“你还好意思得意?”顾时宴掸掉身上灰尘,眼神不善,“下手没轻没重。”
“谁让你嘴欠。”
眼瞅着俩人又要二次开打,马上就要把路边路灯连带围墙全拆了,我赶紧收起手机叫停。
“停停停!再拆学校,超管局直接把你们俩抓走蹲小黑屋,以后没人帮我琢磨体内药纹印的事。”

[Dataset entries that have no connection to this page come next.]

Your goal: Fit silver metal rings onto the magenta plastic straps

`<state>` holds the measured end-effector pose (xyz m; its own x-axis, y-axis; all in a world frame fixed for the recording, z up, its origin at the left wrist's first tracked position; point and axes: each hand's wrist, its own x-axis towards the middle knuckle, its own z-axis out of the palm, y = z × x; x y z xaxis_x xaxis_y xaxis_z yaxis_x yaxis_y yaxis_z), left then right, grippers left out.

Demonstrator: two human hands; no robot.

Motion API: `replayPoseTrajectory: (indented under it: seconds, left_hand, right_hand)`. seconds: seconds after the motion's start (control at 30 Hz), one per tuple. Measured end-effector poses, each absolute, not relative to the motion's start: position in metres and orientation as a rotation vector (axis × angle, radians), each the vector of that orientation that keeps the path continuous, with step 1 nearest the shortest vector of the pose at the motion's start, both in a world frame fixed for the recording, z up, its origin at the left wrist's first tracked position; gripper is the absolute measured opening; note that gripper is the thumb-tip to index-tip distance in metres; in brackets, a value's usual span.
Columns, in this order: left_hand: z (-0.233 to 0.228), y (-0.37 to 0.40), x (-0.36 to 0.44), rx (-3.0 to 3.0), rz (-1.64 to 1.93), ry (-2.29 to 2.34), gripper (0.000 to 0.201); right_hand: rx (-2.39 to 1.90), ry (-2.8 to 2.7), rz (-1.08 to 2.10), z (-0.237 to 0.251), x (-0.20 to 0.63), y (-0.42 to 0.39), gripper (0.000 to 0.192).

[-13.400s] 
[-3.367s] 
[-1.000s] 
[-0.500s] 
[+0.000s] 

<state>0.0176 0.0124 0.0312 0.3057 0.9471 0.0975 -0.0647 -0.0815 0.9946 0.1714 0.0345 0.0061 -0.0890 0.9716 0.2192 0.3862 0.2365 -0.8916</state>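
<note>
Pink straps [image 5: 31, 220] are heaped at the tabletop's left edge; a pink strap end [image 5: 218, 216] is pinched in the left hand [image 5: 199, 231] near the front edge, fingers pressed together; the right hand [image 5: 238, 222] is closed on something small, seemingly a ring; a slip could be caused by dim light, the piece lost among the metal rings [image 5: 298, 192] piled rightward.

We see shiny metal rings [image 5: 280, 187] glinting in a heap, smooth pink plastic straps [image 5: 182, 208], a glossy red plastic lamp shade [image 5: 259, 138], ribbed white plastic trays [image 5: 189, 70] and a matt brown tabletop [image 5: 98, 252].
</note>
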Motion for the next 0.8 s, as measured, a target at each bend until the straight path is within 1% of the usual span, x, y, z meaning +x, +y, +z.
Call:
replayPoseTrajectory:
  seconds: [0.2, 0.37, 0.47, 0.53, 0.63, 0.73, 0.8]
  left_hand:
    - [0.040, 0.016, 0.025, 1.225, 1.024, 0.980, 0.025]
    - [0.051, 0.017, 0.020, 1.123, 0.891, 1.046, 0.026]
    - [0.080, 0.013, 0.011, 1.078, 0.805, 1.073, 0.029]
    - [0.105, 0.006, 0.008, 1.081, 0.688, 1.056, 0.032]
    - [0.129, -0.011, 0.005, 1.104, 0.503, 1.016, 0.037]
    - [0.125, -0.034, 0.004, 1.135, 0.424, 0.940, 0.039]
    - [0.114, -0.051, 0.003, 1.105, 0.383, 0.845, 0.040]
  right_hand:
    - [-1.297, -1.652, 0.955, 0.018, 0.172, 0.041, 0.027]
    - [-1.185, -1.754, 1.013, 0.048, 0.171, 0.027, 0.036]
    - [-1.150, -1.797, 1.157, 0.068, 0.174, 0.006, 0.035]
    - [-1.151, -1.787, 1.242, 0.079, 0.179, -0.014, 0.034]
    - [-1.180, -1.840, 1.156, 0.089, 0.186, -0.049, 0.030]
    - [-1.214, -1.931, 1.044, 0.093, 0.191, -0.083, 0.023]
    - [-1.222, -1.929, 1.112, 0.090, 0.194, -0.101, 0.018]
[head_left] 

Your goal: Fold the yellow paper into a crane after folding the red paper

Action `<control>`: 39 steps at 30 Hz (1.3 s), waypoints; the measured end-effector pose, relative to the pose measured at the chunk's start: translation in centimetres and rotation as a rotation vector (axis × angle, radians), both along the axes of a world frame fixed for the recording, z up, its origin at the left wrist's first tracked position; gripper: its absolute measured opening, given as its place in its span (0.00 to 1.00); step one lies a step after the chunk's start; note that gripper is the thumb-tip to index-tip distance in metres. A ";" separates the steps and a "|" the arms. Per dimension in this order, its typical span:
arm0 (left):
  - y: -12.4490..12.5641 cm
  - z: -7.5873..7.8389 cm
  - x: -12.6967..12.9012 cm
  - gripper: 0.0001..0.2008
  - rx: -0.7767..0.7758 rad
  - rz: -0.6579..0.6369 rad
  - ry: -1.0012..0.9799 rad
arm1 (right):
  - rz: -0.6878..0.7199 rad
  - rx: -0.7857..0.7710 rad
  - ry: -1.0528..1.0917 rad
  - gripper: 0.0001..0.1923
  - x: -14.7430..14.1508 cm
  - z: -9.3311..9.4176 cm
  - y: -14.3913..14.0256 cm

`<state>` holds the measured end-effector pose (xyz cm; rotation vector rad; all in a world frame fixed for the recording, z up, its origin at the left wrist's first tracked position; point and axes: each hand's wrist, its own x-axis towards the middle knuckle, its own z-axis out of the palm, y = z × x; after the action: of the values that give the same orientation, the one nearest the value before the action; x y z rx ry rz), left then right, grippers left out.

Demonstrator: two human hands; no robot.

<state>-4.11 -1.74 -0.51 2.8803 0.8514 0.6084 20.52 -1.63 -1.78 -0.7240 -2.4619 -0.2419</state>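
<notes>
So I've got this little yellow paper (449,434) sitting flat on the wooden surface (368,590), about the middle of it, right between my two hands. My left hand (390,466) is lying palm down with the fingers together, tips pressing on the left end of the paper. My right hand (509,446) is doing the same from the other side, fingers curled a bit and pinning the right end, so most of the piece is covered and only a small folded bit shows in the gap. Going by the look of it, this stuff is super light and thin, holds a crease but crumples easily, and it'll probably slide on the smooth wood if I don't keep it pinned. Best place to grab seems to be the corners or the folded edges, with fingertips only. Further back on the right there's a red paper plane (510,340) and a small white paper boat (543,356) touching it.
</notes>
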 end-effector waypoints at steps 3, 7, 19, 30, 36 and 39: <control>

俩人动作猛地刹住,一身快要溢出来的妖气硬生生憋回去。
我双手叉腰开启数落模式,主打一个一碗水端平挨个扣分:“胡祈年暴力拆墙,破坏公共财物,本月好感度清零;顾时宴阴阳怪气主动挑事,冷嘲热讽拉仇恨,同样扣分。今天俩人手拉手并列倒数。”
胡祈年瞬间委屈巴巴:“明明是他先找茬。”
顾时宴淡淡回嘴:“动手的是他。”
“我不管,在我这儿闹事就是双双挨批。”我耍赖摆烂,半点不讲道理。
闹完闲话,该聊正事了,我惦记着去找王多鱼细说灵脉里的药纹印,那玩意儿封印松动,暗处的人还靠着印记盯我行踪。
我眼珠一转,故意搞事情:“分配任务,胡祈年脾气暴躁容易惹事,留在原地反省看墙;顾时宴相对稳点,跟我去找王多鱼。”
这话一出,胡祈年当场破防:“凭什么挨揍的跟着出门,动手的留下来罚站?不合理!”
“就不合理,谁让你一拳砸坏学校围墙。”我一本正经瞎扯,“我怕你看见超管局的人一言不合再动手。”
顾时宴本来挨了一拳憋闷半天,这会儿眼底悄悄藏起笑意,赢麻了。
我懒得再搭理原地郁闷的胡祈年,带着顾时宴转身往超管局的方向走。
晚风刮过路边树枝,身后只剩下某人孤零零盯着满墙裂缝暗自憋气。